● **Task item**: Take the entries that follow and return exactly the lines from the one holding "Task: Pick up" through the one holding "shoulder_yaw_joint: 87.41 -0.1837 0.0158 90", both included. Nothing else is needed.

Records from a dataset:
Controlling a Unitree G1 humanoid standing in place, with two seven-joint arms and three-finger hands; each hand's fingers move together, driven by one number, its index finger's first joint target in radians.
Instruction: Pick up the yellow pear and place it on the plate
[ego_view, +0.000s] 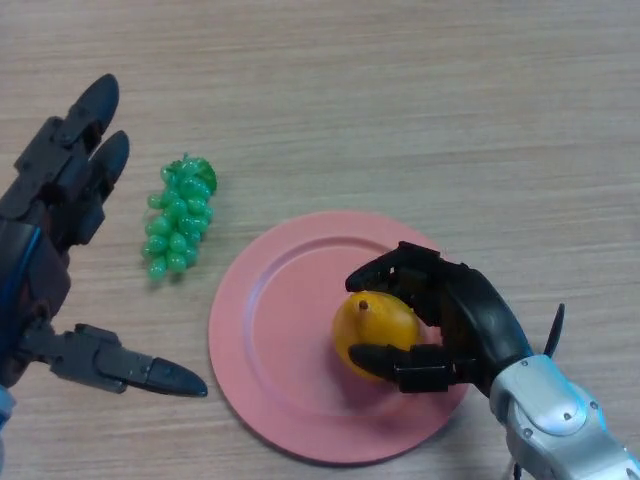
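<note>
The right hand (455, 325) reaches in from the lower right corner, its silver forearm angled up toward the middle of the pink plate (270, 330). Its fingers curl over the top of the yellow pear (375, 330) and its thumb closes under the near side, so the hand is grasping the fruit. The pear sits just left of the palm, over the plate's right half; whether it rests on the plate or hangs just above it cannot be told. Its stem end points up and slightly away from the robot, toward the fingertips, and its long axis leans that way.

The left hand (55, 230) rests at the left edge, fingers straight and spread, holding nothing. A bunch of green grapes (180, 215) lies just right of its fingers, well left of the right hand.
</note>
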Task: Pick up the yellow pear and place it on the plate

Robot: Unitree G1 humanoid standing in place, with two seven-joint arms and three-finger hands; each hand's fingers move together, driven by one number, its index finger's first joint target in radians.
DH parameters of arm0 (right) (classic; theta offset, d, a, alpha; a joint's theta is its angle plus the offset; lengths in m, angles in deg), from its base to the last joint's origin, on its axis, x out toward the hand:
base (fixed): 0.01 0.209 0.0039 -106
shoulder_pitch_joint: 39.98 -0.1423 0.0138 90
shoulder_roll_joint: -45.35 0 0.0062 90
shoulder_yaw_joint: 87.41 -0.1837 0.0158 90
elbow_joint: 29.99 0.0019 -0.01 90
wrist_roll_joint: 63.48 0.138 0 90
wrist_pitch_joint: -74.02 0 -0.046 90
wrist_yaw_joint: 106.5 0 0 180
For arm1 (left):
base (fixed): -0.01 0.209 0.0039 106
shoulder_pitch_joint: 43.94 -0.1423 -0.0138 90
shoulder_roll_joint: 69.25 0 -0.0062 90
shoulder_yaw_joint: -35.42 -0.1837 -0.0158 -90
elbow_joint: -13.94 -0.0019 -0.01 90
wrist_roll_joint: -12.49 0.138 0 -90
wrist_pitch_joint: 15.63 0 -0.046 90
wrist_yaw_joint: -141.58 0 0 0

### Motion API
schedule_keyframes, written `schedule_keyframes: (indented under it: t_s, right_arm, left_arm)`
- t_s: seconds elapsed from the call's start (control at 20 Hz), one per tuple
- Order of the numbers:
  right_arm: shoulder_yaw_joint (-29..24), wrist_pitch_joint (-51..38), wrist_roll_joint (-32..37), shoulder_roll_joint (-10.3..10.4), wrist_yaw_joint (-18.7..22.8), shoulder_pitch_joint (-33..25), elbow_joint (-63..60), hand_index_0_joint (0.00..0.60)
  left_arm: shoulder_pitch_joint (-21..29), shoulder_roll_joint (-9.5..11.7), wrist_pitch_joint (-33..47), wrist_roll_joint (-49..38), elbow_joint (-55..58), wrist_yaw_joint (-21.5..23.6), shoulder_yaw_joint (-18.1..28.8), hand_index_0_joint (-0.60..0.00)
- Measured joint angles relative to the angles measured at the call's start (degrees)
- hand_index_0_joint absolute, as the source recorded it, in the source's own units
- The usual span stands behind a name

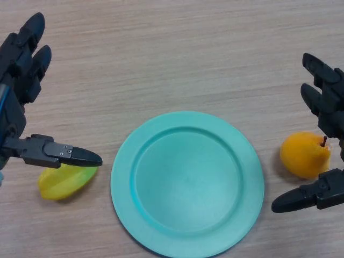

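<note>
An orange-yellow pear (303,155) with a small red stem lies on the wooden table, just right of a teal plate (187,180) that has nothing on it. My right hand (333,115) is open around the pear's right side, with the fingers above it and the thumb below it, and does not touch it. My left hand (16,123) is open at the left edge. Its thumb reaches over a yellow-green fruit (64,181) lying left of the plate.
The wooden table (172,59) stretches beyond the plate toward the far edge of the view.
</note>
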Motion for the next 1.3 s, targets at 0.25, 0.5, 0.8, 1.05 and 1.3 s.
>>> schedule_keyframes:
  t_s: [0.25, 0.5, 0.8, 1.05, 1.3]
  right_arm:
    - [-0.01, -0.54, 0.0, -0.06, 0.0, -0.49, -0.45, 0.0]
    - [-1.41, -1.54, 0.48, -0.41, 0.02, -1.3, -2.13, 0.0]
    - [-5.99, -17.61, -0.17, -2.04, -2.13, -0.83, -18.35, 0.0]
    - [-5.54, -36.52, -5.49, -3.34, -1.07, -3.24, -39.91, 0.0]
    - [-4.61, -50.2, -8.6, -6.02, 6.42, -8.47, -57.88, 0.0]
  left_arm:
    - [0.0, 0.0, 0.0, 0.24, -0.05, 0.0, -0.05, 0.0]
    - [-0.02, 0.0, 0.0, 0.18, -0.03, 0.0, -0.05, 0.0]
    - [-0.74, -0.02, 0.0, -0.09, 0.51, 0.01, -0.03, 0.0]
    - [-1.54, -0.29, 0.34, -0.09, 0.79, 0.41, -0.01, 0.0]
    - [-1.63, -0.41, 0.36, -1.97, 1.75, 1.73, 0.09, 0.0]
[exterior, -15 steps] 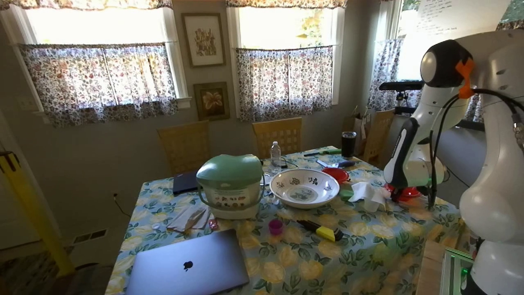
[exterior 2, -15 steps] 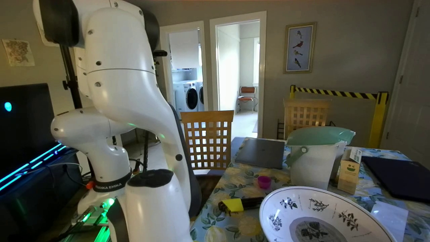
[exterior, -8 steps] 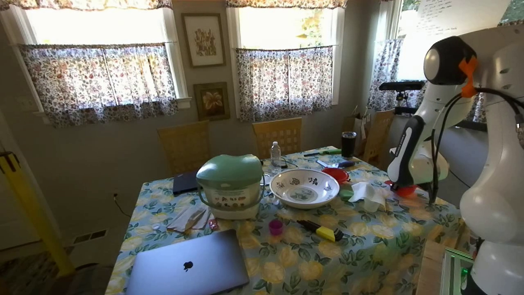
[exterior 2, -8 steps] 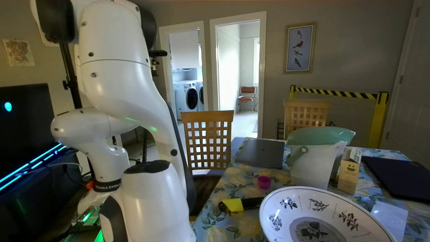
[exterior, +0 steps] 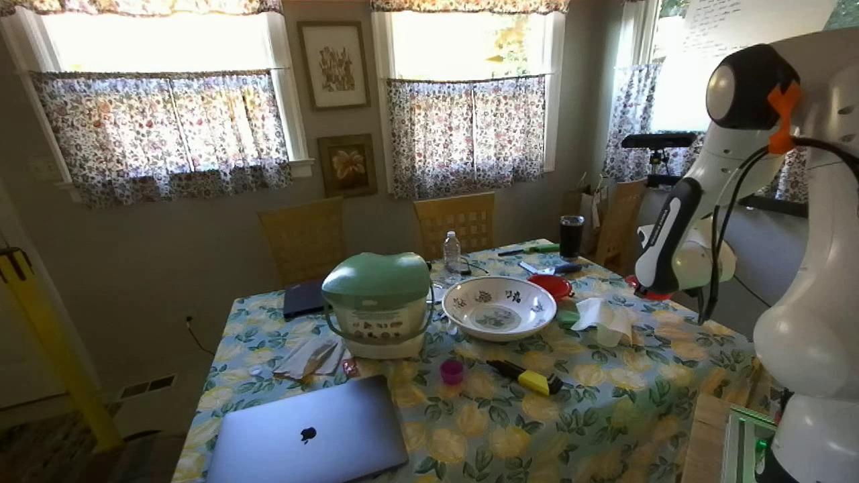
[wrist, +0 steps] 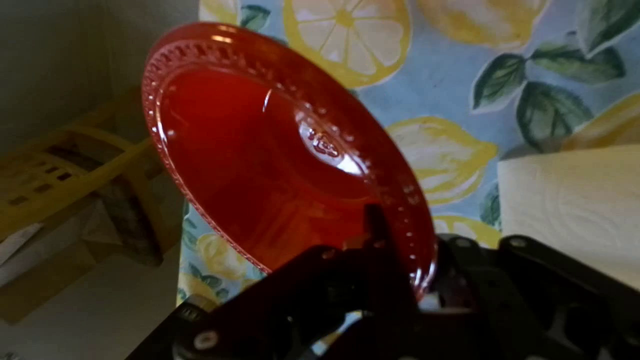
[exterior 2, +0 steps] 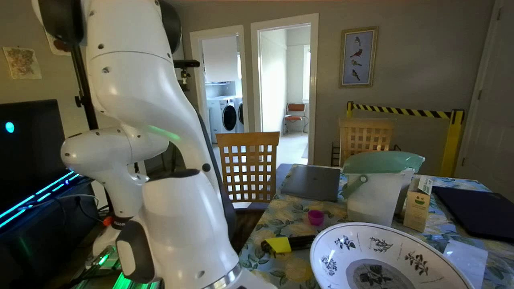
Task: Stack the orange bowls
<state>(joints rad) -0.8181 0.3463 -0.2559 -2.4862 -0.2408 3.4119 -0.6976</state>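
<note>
In the wrist view my gripper [wrist: 407, 240] is shut on the rim of an orange bowl [wrist: 240, 140], one finger inside and one outside. Glossy and red, this bowl hangs tilted above the tablecloth. An exterior view shows a sliver of the same orange bowl [exterior: 654, 295] under the wrist, which hides the gripper there. The other orange bowl [exterior: 551, 286] rests on the table behind the white patterned dish [exterior: 500, 308]. Neither bowl shows in the exterior view with the white dish [exterior 2: 377, 257] up close.
Beside the dish lie a white napkin [exterior: 600, 318] and a green item [exterior: 568, 317]. A dark tumbler [exterior: 571, 236], a plastic bottle [exterior: 451, 255] and a blue-handled tool [exterior: 567, 268] stand or lie farther back. The green-lidded container [exterior: 379, 302] is beyond the dish.
The arm has lifted, and the bowl in the gripper has risen off the table with it. The gripper has closed on its rim. The other bowl and the dish have not moved.
</note>
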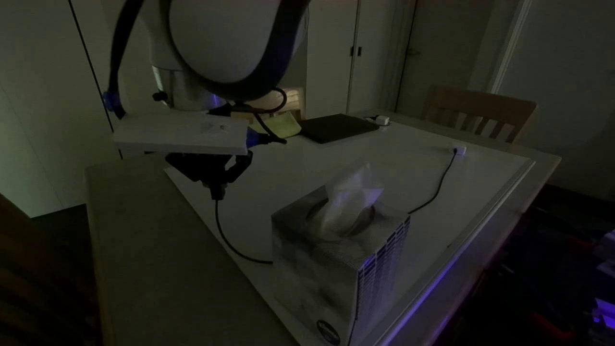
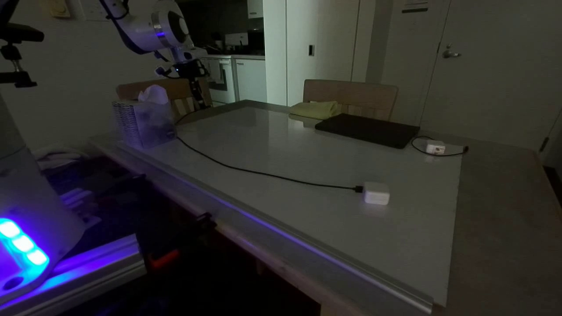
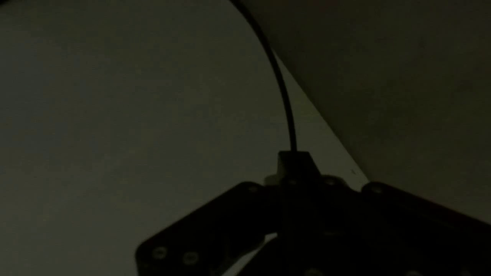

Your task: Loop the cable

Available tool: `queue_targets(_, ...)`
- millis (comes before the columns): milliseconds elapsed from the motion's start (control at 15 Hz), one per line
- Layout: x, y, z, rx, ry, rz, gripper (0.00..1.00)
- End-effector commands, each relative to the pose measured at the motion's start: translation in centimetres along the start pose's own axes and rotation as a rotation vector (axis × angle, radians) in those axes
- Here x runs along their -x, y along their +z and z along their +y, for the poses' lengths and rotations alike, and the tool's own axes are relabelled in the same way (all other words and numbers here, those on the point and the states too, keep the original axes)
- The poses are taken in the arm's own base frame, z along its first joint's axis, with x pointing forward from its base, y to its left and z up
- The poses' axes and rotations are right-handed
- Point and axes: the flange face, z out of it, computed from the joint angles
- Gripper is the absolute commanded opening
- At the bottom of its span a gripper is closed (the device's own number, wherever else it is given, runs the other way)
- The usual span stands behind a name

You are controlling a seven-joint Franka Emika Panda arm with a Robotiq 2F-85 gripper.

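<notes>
just swing the cable point(image 3: 284, 92), pinched in the gripper point(image 1: 217, 192), round real slow in a wide arc, dodging the tissue box point(image 1: 322, 264) without yanking the white plug point(image 2: 376, 194)

A: Where does each exterior camera stand?
B: An exterior view sits close to the tissue box point(image 1: 314, 269) and faces down across the white board point(image 1: 298, 163). An exterior view sits near the robot base point(image 2: 35, 193) and faces over the same board toward a door point(image 2: 491, 79).
A: Shared coverage?
B: Both exterior views include board, box and dark pad point(image 2: 369, 130).
A: Wrist view?
B: Close over the gripper point(image 3: 295, 165), facing down at the board's edge.
</notes>
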Motion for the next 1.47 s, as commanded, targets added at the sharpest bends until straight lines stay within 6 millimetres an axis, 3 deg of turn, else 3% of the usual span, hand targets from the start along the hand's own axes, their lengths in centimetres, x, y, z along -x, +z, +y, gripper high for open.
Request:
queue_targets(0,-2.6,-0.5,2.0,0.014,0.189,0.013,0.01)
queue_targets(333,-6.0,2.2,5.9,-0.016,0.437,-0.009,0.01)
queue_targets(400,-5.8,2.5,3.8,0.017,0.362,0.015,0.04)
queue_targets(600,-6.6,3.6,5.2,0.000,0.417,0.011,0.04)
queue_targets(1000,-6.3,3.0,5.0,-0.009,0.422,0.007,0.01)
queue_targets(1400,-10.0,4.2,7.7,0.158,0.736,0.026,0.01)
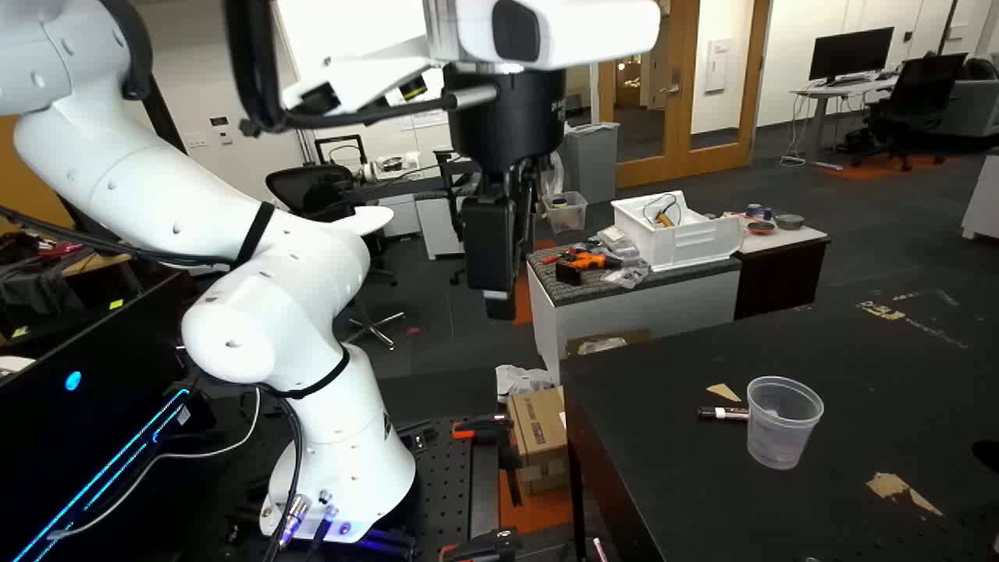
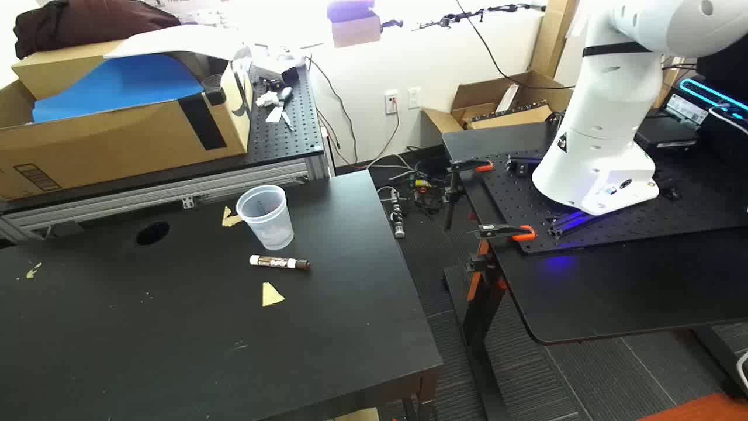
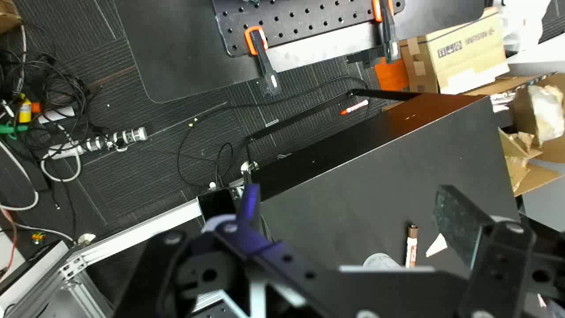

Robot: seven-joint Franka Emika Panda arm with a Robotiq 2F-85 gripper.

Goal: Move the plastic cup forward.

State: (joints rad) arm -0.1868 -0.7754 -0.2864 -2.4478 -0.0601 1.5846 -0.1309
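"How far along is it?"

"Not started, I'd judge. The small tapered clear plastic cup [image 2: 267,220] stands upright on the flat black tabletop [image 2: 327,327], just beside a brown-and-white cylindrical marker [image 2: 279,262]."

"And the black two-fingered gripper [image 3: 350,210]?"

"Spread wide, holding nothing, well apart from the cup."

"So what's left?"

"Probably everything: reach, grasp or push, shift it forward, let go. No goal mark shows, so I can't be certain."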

● **Solution to this exercise**:
Task: Pick up the yellow pear and place it on the plate

Robot: Unitree G1 humanoid standing in place, with two seven-joint arms and three-finger hands; each hand's fingers move together, driven by one number, its index finger's first joint target in radians.
DH parameters of arm0 (right) (classic; theta offset, d, a, alpha; a joint's theta is its angle plus the offset; lengths in m, angles in deg), from its base to the last joint's origin, on its axis, x out toward the hand:
base (fixed): 0.01 0.209 0.0039 -106
shoulder_pitch_joint: 39.98 -0.1423 0.0138 90
shoulder_roll_joint: -45.35 0 0.0062 90
shoulder_yaw_joint: 87.41 -0.1837 0.0158 90

Work on this exercise has been completed.